SORRY guys..............deleted the video to figure something out, but didn't work !

Trying to figure out how to get this to come up under Agility when Youtube searching ?? I didn't name the video file at first, went back & renamed it, but didn't work. Anyone know ? When I do a search for Agility, NADAC, or my user name, NOTHING comes up. Advice ?

Thanks 


New link to video...........

http://www.youtube.com/watch?v=vhVKOzhlXW8







> Originally Posted By: LuvourGSsWhat fun ! I sure wanted her to know I meant *tunnel* LOL
> 
> 
> 
> ...


----------



## LuvourGSDs (Jan 14, 2007)

> Originally Posted By: MaggieRoseLeeYou both really did very very well.
> 
> How did YOU feel? Nervous? Was it confusing at the trial or did you go with friends? How was walking the course?

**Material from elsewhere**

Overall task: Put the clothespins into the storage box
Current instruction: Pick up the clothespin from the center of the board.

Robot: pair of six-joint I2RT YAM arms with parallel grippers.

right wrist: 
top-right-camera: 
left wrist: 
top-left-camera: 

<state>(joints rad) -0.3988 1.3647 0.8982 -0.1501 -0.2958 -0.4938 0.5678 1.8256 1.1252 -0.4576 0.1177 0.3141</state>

MRL & I love my Mikko, We did 2 runs both days. Did Jumpers & Tunnelers. The Jumpers were the very first run the 1st day & I back jumped her !









Then Tunnelers went great, qualified & placed 4th !

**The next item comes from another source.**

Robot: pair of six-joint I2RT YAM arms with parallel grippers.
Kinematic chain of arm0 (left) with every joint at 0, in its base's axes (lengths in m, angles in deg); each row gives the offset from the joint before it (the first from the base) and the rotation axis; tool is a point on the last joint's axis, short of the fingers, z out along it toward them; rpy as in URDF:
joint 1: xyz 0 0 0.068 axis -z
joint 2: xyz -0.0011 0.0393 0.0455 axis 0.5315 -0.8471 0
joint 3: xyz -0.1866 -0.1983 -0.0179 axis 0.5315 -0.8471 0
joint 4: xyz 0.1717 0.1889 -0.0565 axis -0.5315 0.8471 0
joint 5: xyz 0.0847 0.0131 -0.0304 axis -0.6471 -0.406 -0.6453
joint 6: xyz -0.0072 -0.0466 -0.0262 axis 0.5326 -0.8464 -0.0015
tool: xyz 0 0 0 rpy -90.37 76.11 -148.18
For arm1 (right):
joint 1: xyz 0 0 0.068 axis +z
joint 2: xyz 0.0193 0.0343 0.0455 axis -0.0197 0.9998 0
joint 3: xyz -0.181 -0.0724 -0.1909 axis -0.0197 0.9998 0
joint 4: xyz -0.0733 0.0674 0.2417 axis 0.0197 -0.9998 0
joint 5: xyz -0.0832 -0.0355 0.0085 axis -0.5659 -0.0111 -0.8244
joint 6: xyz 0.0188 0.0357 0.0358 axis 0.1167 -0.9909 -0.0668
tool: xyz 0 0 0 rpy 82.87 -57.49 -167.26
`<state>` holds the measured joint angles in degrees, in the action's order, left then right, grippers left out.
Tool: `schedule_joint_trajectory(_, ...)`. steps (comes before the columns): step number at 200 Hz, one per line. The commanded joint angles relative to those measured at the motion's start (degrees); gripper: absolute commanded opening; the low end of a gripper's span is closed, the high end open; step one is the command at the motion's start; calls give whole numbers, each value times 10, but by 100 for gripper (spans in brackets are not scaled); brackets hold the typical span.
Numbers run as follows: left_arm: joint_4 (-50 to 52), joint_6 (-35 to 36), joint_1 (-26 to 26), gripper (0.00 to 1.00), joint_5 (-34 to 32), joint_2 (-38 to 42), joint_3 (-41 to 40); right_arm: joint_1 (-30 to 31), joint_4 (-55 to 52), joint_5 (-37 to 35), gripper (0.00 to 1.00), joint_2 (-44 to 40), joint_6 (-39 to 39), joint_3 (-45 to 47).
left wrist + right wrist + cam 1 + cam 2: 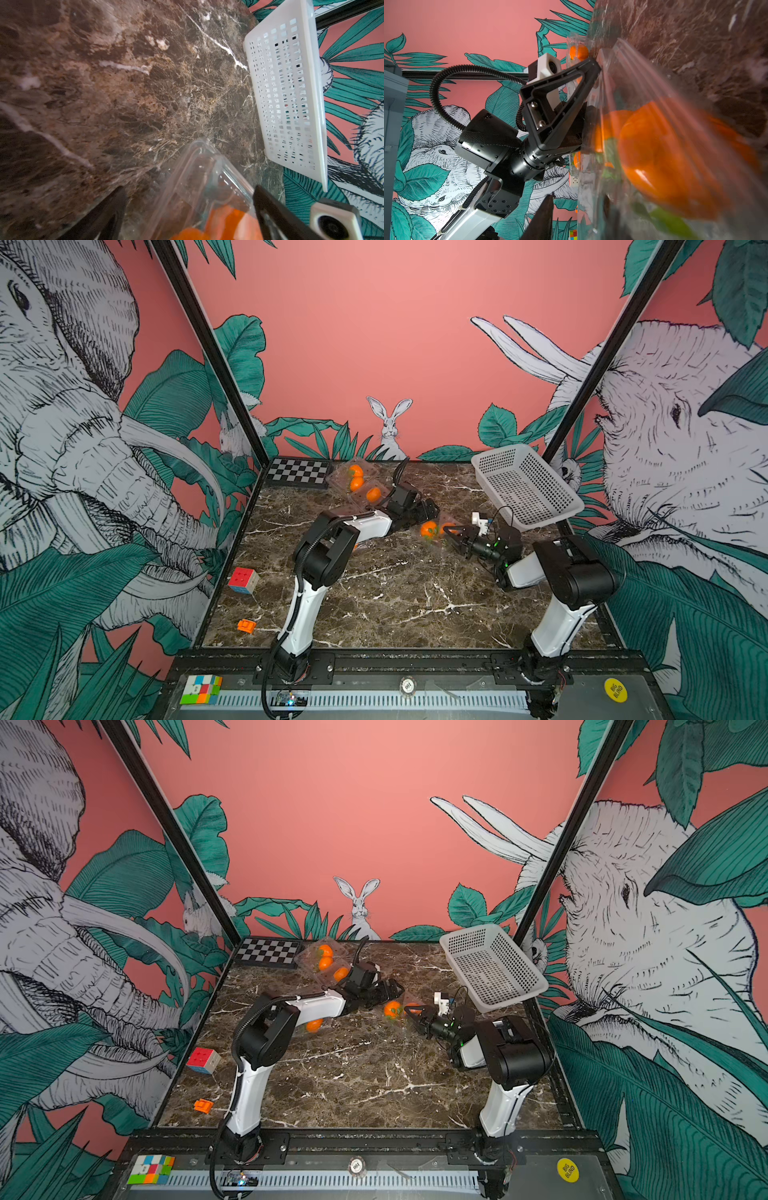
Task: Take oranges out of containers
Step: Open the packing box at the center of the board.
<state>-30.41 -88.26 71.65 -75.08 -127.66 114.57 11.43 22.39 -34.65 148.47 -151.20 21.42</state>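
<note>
Straddling, left tool (189, 188): fingers stand wide apart, one on each side of the end of the mid container (199, 166). In the right wrist view one fingertip (594, 64) touches the clear rim. Nothing is clamped.
Right tool (449, 537): sits at the opposite end of the same box, facing the left tool. One finger shows beside the plastic and the other is blurred behind it. I cannot tell whether it is clamped on the wall or only partly apart.
Mid container: lies on the surface (395, 593), right of centre, between the two tools. Whether its lid is shut cannot be told.
Mid oranges (429, 529): two lie side by side inside the clear plastic, with green leaves showing.
Back containers (353, 483): sit at the far edge, just beside the chessboard (299, 472). Three back oranges (356, 484) show inside them.
Near orange (313, 1025): peeks out under the left arm. Its box is too faint to trace.
Basket (525, 489): white and perforated, it sits tilted at the far right, behind the right tool.
Cube (243, 580): lies by the left edge, well apart from the boxes.
Block (246, 625): small and orange, it lies near the front left.
</note>
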Motion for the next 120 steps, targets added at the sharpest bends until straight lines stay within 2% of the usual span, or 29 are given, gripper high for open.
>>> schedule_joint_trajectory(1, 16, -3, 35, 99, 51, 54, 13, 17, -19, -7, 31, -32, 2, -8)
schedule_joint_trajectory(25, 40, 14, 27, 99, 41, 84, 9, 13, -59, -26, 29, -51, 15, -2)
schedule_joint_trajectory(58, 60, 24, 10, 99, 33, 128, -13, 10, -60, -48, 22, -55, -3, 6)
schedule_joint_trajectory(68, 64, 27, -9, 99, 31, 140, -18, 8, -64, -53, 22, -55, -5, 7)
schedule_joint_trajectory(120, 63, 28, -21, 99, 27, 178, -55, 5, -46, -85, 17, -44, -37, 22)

Day 2, same with the Jumpers, back jumped !









Tunnelers went well, but didn't qualify.

MRL, I went with our dog group of Agility people (Zanie Zoomers). That helped a ton ! People that have been through this.

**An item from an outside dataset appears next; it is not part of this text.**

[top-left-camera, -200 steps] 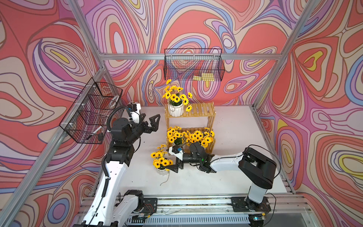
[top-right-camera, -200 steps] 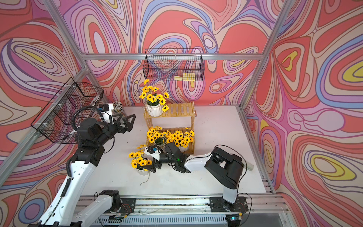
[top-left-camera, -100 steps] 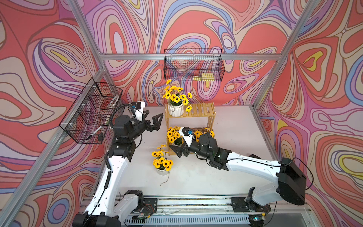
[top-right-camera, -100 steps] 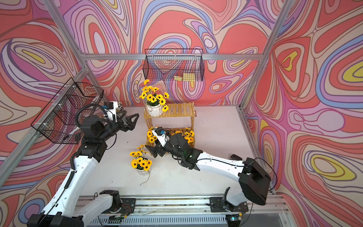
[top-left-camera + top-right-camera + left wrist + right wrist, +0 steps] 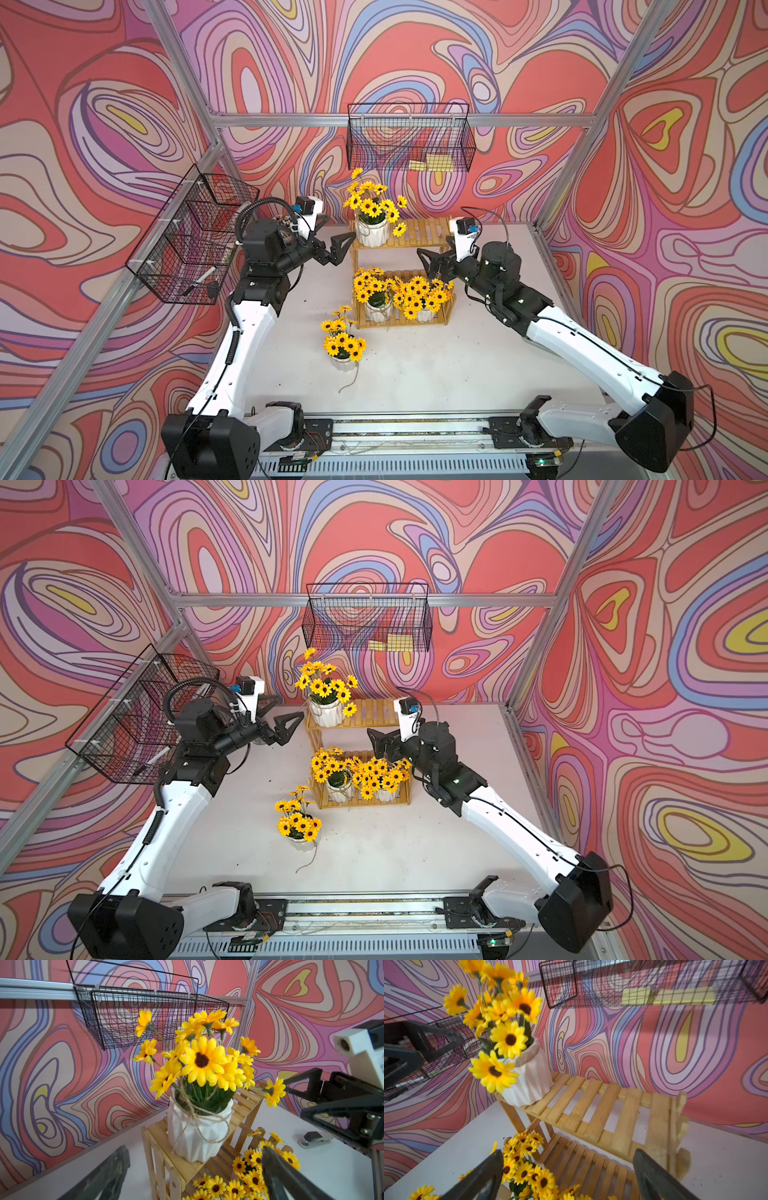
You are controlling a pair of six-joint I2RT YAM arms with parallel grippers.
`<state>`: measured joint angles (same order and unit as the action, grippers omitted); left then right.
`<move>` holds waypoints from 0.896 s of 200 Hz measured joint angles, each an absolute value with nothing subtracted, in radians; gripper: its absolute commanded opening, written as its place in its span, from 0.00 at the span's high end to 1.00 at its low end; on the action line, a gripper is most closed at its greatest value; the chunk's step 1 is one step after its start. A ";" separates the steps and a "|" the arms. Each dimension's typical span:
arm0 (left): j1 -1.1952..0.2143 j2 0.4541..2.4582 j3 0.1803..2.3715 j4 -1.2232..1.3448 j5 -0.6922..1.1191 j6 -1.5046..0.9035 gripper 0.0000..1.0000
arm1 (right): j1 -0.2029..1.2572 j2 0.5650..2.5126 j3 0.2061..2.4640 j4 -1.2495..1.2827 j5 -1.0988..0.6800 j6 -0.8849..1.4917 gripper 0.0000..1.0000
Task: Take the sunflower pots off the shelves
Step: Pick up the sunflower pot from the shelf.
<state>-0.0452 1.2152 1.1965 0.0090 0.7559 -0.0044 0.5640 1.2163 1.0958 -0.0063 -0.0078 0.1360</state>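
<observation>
The shelves point(image 5: 424, 235) stand at the back middle of the white table in both top views. One sunflower pot point(image 5: 372, 232) sits on the left end of the top tier. Two more sunflower pots point(image 5: 377, 309) point(image 5: 424, 313) share the lower tier. Another pot point(image 5: 344, 361) stands on the table in front of the shelves' left corner. My left gripper point(image 5: 341, 249) hovers open just left of the top pot point(image 5: 197, 1136), which sits ahead of its fingers and apart from them. My right gripper point(image 5: 428, 262) is open at the shelves' right side, above the lower flowers point(image 5: 529, 1172), holding nothing.
A black wire basket point(image 5: 409, 141) hangs on the back wall above the shelves, and another point(image 5: 191, 241) on the left wall behind my left arm. A stapler point(image 5: 314, 1138) lies on the table right of the shelves. The aluminium frame posts bound the table.
My right arm has drawn back from the pot on the table and swung up to the shelves' right side. My left gripper has moved closer to the top pot.
</observation>
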 measured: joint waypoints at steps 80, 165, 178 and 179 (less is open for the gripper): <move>-0.038 1.349 1.201 0.087 0.850 0.027 0.00 | 0.308 1.176 1.078 -0.039 -0.106 0.196 0.02; -0.038 1.471 1.293 0.186 0.976 0.022 0.00 | 0.256 1.229 1.033 -0.011 -0.202 0.237 0.02; -0.038 1.499 1.309 0.195 1.002 0.018 0.00 | 0.256 1.234 1.032 -0.006 -0.208 0.237 0.02; -0.038 1.502 1.311 0.196 1.004 0.017 0.00 | 0.256 1.234 1.032 -0.006 -0.209 0.237 0.02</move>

I was a nervous wreak all weekend, but had so much fun. Tiring though.

The maps are so confusing so, walking helped so much ! Looking confusing seeing people do it, but once your out there, you sure understand.

Did I look dumb ? Was there anything you can point out I did wrong ? Yes, Sable is fast, but wow, seen way faster !!! I just have to stay with her so she doesn't get suckered into a trap tunnel or jump ! Some people can send the dog way out in front of them like their running the course on their own, amazing !

Thanks for the comments............









MRL, do you do NADAC & AKC ? Is AKC much harder ?


----------



## LuvourGSDs (Jan 14, 2007)

Ok, got it coming up right. Have to click video's & then type in Agility.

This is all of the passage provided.